Start of DATASET ENTRIES

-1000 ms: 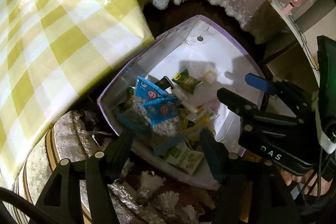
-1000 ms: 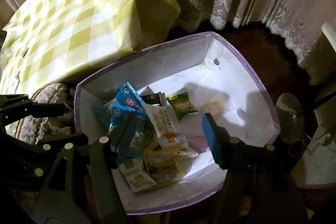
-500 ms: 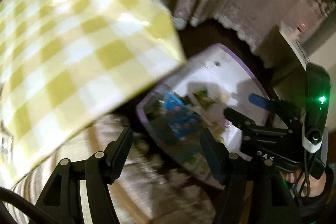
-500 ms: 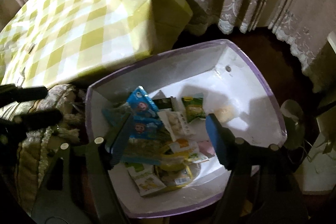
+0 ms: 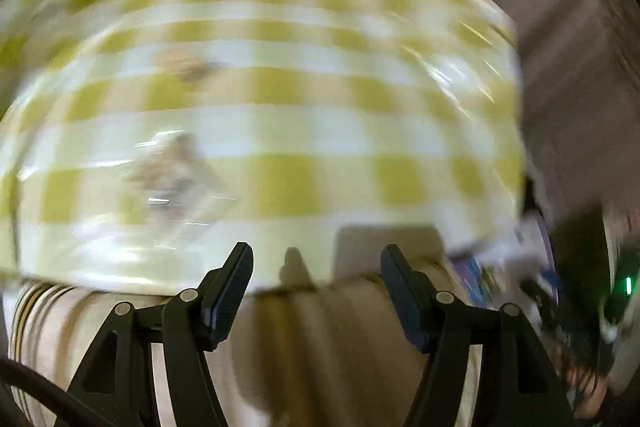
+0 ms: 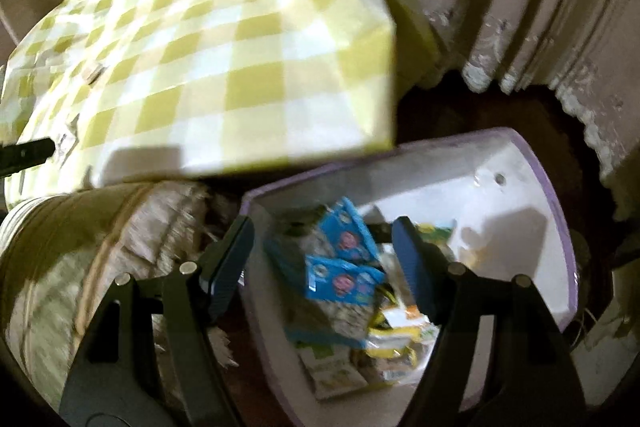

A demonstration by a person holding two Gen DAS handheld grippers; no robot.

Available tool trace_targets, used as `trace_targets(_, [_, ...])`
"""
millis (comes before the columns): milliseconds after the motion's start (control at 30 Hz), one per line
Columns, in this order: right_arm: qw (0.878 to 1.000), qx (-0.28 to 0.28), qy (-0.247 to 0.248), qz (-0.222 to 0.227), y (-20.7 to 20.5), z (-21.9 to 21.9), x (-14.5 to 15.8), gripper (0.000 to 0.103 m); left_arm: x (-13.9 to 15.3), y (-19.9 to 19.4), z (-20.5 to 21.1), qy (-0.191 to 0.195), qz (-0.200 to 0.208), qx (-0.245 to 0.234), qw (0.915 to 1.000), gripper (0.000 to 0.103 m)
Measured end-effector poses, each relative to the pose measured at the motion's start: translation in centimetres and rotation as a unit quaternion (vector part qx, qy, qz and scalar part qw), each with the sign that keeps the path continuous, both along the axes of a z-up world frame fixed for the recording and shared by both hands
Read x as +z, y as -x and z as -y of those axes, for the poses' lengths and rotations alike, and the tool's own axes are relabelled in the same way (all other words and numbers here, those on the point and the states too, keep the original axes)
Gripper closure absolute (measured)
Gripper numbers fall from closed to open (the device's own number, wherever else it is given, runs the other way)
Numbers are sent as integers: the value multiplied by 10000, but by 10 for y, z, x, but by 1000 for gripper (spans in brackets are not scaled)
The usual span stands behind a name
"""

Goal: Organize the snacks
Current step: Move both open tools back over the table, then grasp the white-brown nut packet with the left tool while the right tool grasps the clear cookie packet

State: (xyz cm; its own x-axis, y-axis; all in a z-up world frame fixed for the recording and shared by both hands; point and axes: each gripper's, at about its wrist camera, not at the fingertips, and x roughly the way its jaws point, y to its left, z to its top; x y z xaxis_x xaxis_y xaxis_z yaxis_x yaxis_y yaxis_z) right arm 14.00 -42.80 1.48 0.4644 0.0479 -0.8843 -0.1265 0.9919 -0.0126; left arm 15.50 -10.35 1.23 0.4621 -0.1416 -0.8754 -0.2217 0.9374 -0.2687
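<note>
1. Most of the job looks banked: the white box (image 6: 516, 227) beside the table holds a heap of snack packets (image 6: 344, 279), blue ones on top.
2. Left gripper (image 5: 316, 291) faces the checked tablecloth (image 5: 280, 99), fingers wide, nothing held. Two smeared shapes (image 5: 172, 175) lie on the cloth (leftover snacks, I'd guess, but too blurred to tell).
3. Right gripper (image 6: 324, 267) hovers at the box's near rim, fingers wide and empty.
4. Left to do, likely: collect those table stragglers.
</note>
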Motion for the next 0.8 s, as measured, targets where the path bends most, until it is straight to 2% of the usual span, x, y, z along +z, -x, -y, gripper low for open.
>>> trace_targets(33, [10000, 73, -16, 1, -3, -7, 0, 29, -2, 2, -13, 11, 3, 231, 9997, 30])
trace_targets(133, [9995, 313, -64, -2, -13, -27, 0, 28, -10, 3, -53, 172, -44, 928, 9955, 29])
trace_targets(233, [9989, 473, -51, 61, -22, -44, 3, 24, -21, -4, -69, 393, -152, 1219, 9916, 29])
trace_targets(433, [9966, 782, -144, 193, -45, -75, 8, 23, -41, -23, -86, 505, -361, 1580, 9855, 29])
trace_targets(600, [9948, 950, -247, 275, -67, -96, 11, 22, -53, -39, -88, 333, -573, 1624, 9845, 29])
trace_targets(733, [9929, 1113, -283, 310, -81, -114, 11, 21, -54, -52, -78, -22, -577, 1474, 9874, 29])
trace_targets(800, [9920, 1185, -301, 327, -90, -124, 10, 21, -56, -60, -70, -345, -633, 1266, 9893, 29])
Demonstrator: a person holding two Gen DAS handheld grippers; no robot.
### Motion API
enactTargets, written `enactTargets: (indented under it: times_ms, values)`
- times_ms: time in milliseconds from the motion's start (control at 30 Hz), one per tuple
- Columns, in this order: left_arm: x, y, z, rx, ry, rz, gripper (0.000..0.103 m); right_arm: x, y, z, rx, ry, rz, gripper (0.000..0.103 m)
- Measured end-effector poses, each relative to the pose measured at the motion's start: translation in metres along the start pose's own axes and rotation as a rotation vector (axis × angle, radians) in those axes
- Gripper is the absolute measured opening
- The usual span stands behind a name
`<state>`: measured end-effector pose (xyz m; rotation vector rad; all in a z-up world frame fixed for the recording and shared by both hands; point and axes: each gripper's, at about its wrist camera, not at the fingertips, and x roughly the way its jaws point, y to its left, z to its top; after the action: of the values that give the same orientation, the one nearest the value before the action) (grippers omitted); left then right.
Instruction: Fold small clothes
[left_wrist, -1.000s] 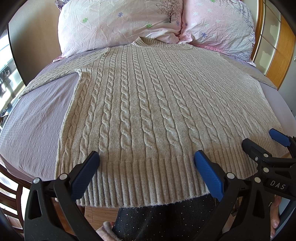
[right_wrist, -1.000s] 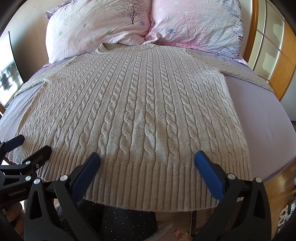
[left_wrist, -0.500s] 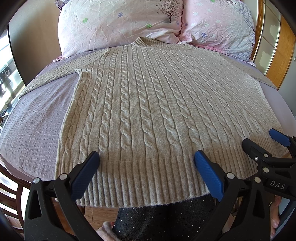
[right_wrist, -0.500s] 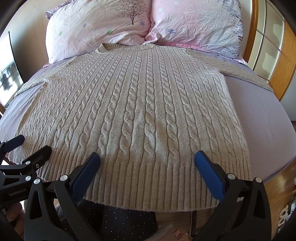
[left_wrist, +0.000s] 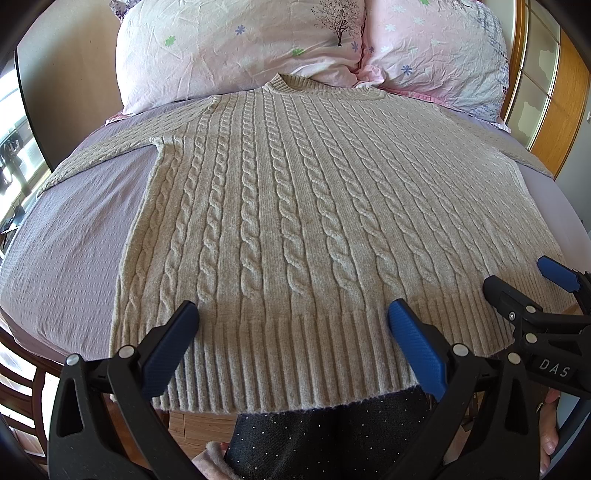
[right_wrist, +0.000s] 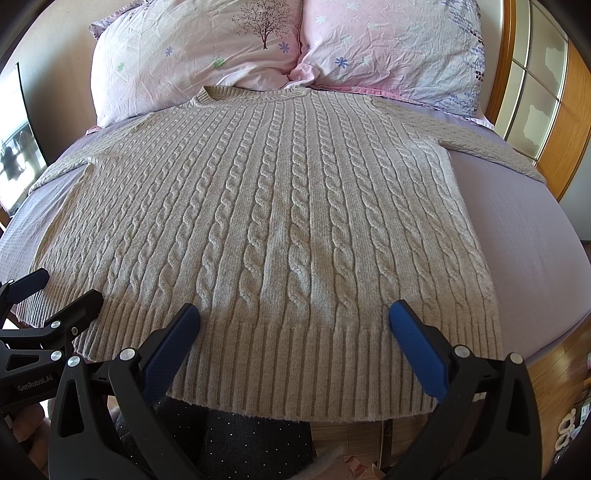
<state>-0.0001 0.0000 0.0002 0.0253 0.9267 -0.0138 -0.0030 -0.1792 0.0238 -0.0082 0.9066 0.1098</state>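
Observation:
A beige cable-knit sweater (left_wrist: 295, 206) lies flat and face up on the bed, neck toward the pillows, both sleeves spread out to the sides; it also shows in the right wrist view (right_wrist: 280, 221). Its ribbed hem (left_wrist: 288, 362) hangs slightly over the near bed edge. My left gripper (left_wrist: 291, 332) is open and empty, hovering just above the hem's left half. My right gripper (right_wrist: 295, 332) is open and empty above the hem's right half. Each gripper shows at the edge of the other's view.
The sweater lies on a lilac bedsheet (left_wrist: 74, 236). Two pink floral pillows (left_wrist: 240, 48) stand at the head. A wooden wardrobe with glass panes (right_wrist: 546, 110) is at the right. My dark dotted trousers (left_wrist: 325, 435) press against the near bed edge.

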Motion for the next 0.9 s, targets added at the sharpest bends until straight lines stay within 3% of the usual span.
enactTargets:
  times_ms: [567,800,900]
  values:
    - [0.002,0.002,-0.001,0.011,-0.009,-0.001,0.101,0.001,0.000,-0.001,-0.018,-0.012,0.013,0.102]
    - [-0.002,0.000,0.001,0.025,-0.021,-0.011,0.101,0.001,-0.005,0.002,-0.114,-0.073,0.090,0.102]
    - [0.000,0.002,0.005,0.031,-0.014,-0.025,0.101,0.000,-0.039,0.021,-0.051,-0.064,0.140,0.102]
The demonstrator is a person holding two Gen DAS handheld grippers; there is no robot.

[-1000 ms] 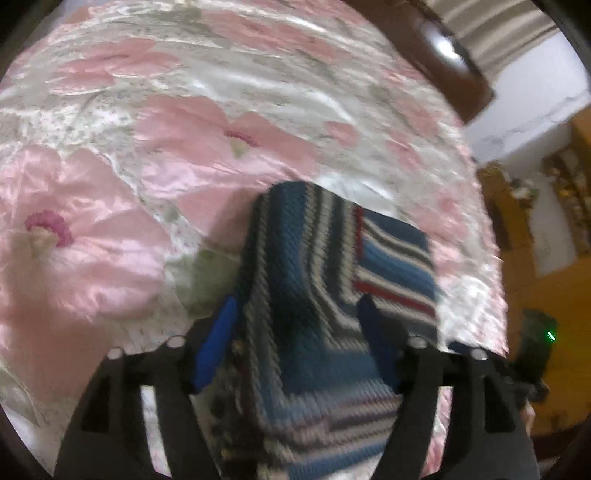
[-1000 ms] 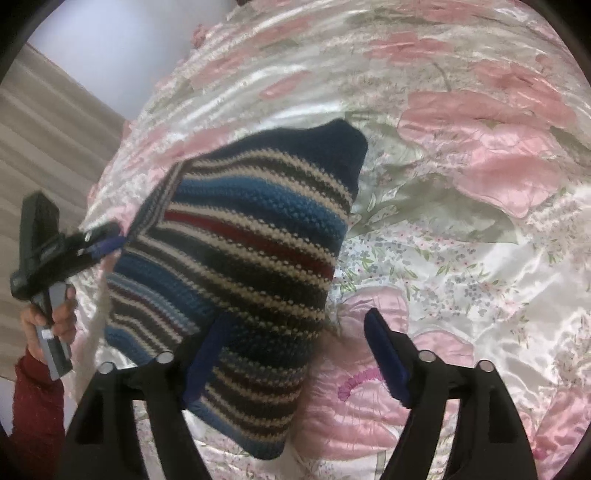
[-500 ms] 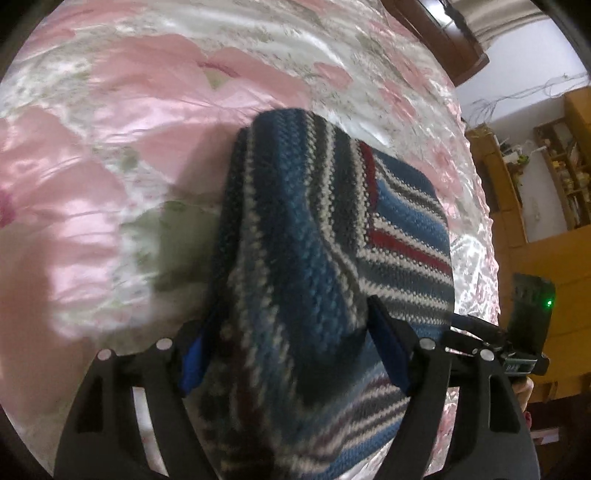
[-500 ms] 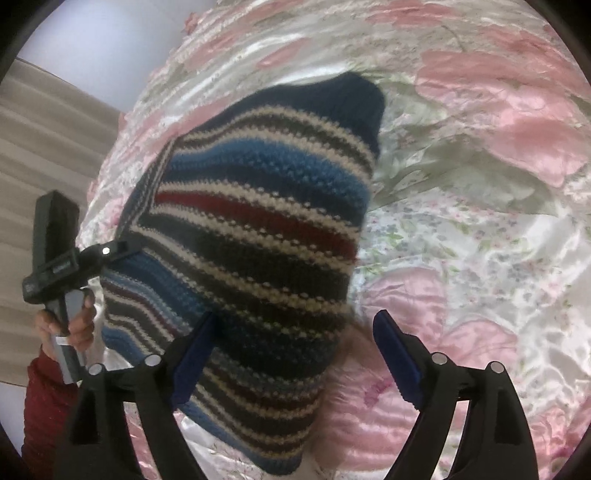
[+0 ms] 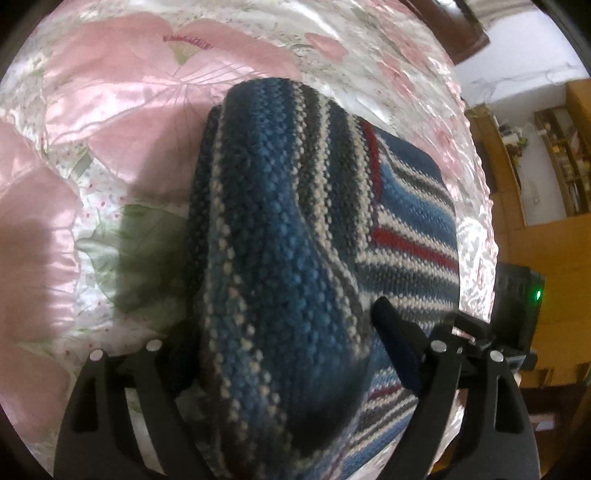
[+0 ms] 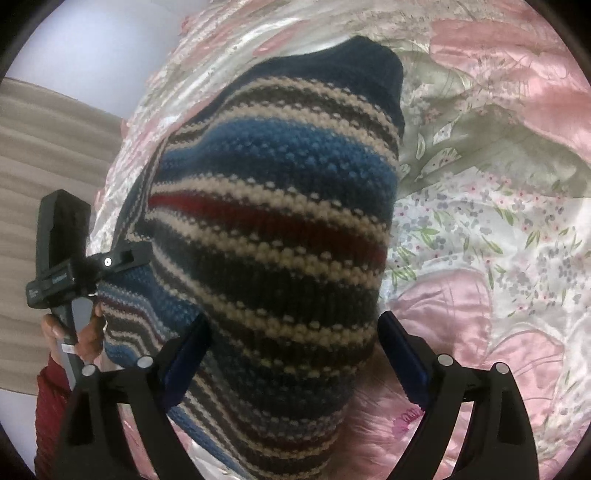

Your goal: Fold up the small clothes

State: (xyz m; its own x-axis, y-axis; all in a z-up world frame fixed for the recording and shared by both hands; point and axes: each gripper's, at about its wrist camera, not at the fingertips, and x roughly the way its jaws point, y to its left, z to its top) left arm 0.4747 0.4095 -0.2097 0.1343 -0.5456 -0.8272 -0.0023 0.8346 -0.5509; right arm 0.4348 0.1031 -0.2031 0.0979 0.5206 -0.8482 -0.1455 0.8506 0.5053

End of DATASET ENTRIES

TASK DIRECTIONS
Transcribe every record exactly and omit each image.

EXERCISE OUTPUT
-1000 ms: 
-1000 ms: 
-500 ms: 
-500 ms: 
+0 ms: 
+0 ms: 

A demonstration by a person holding two Gen DAS handheld grippers; no robot.

Available tool trace_targets, used as `trace_targets(_, [_, ...])`
"""
millis (comes before the columns): milliseconds after the motion's start (control at 30 Hz), one per line
Columns, in this order: right_arm: qw (0.878 to 1.000), qx (-0.28 to 0.28), qy (-0.247 to 0.248), qz (-0.222 to 0.227), y (-20.7 to 20.5), z (-21.9 to 21.9), x (-14.5 to 15.8), gripper (0.000 to 0.103 m); left_arm: x (-13.9 to 15.3), y (-19.9 to 19.4), z (-20.5 to 21.1), qy (-0.191 to 0.195), qz (-0.200 to 0.208), qx (-0.245 to 0.234), qw (0.915 to 1.000), gripper (0.000 to 0.103 m)
Measured end-effector poses, each relative to the pose measured at the motion's start: translation in centimetres and rotation as a unit quaternion (vector part qx, qy, qz and scalar part qw), each with the sign that keeps the path continuous, both along the axes of a z-up world frame fixed for the recording and shared by both hands
Read x as +z, y as -x and z as -y of those axes, for the poses' lengths and rotations alike, and the tool's own axes are relabelled in the same way (all other words and numbers here, those on the point and the states too, keep the original axes)
Gripper closure absolute (measured)
Gripper numbers fall from closed to open (the device's own number, wherever else it is given, runs the other way)
Numbers are sent as integers: the value multiplied by 10000, but by 10 for y, z, x, but by 1000 for gripper (spans in brackets are not scaled)
The usual span stands behind a name
"""

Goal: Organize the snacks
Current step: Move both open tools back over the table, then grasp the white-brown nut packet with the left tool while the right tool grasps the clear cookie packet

State: (xyz cm; its own x-axis, y-axis; all in a z-up world frame fixed for the recording and shared by both hands; point and axes: each gripper's, at about its wrist camera, not at the fingertips, and x roughly the way its jaws point, y to its left, z to its top; x y z xaxis_x xaxis_y xaxis_z yaxis_x yaxis_y yaxis_z) right arm 14.00 -42.80 1.48 0.4644 0.0479 -0.8843 -0.1265 0.9919 -0.0126; left arm 15.50 -10.35 1.23 0.4621 -0.1416 -0.8754 -0.2217 0.9374 -0.2687
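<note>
1. Most of the job looks banked: the white box (image 6: 516, 227) beside the table holds a heap of snack packets (image 6: 344, 279), blue ones on top.
2. Left gripper (image 5: 316, 291) faces the checked tablecloth (image 5: 280, 99), fingers wide, nothing held. Two smeared shapes (image 5: 172, 175) lie on the cloth (leftover snacks, I'd guess, but too blurred to tell).
3. Right gripper (image 6: 324, 267) hovers at the box's near rim, fingers wide and empty.
4. Left to do, likely: collect those table stragglers.
</note>
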Motion for the next 0.8 s, as measured, targets where the path bends most, until it is straight to 2% of the usual span, x, y, z along +z, -x, -y, gripper low for open.
>>> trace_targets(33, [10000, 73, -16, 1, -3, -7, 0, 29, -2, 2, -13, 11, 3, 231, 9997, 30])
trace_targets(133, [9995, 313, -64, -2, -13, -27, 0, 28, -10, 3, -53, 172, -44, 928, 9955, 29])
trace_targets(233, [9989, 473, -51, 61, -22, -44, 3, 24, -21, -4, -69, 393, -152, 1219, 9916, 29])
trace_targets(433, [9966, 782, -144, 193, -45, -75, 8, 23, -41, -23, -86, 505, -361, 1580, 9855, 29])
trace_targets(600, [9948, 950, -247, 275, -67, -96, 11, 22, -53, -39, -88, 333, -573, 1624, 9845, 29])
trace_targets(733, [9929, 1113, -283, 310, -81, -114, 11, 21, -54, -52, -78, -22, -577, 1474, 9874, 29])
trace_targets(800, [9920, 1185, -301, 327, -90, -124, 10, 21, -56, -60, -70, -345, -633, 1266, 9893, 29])
Demonstrator: a person holding two Gen DAS handheld grippers; no robot.
### Motion API
enactTargets, written `enactTargets: (indented under it: times_ms, values)`
- times_ms: time in milliseconds from the motion's start (control at 30 Hz), one per tuple
- Columns, in this order: left_arm: x, y, z, rx, ry, rz, gripper (0.000..0.103 m); right_arm: x, y, z, rx, ry, rz, gripper (0.000..0.103 m)
- Measured end-effector poses, each relative to the pose measured at the motion's start: translation in metres along the start pose's own axes and rotation as a rotation vector (axis × angle, radians) in those axes
- Gripper is the absolute measured opening
- The usual span stands behind a name
`<state>`: measured end-effector pose (xyz m; rotation vector rad; all in a z-up world frame fixed for the recording and shared by both hands; point and axes: each gripper's, at about its wrist camera, not at the fingertips, and x roughly the way its jaws point, y to its left, z to its top; after the action: of the values that give the same orientation, the one nearest the value before the action) (grippers omitted); left then right.
Instruction: Fold small clothes
[left_wrist, -1.000s] 
[right_wrist, -1.000s] 
[left_wrist, -0.500s] 
[right_wrist, -0.500s] 
[left_wrist, +0.000s] 
[right_wrist, +0.000s] 
<state>-0.0001 0.0000 0.0002 0.0253 0.9267 -0.0138 -0.0030 -0.1792 0.0238 -0.0082 0.9066 0.1098</state>
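Observation:
A beige cable-knit sweater (left_wrist: 295, 206) lies flat and face up on the bed, neck toward the pillows, both sleeves spread out to the sides; it also shows in the right wrist view (right_wrist: 280, 221). Its ribbed hem (left_wrist: 288, 362) hangs slightly over the near bed edge. My left gripper (left_wrist: 291, 332) is open and empty, hovering just above the hem's left half. My right gripper (right_wrist: 295, 332) is open and empty above the hem's right half. Each gripper shows at the edge of the other's view.
The sweater lies on a lilac bedsheet (left_wrist: 74, 236). Two pink floral pillows (left_wrist: 240, 48) stand at the head. A wooden wardrobe with glass panes (right_wrist: 546, 110) is at the right. My dark dotted trousers (left_wrist: 325, 435) press against the near bed edge.
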
Motion for the next 0.9 s, targets added at the sharpest bends until straight lines stay within 3% of the usual span.
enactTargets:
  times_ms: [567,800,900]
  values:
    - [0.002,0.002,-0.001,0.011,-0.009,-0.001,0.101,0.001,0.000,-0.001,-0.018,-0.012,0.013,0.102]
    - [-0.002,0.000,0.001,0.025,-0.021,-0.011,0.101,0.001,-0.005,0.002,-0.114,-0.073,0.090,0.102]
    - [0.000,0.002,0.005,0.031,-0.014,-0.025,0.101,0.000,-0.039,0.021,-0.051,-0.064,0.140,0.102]
The demonstrator is a person holding two Gen DAS handheld grippers; there is no robot.

[-1000 ms] 
[-1000 ms] 
[-500 ms] 
[-500 ms] 
[+0 ms] 
[+0 ms] 

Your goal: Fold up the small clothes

State: (xyz m; its own x-axis, y-axis; all in a z-up world frame fixed for the recording and shared by both hands; point and axes: each gripper's, at about its wrist camera, not at the fingertips, and x roughly the way its jaws point, y to its left, z to its top) left arm 0.4747 0.4095 -0.2097 0.1343 -0.5456 -0.8272 -0.0023 0.8346 -0.5509; right arm 0.4348 0.1031 -0.2031 0.0979 0.5206 -0.8482 -0.1455 0.8506 0.5053

With this, the exercise has been completed.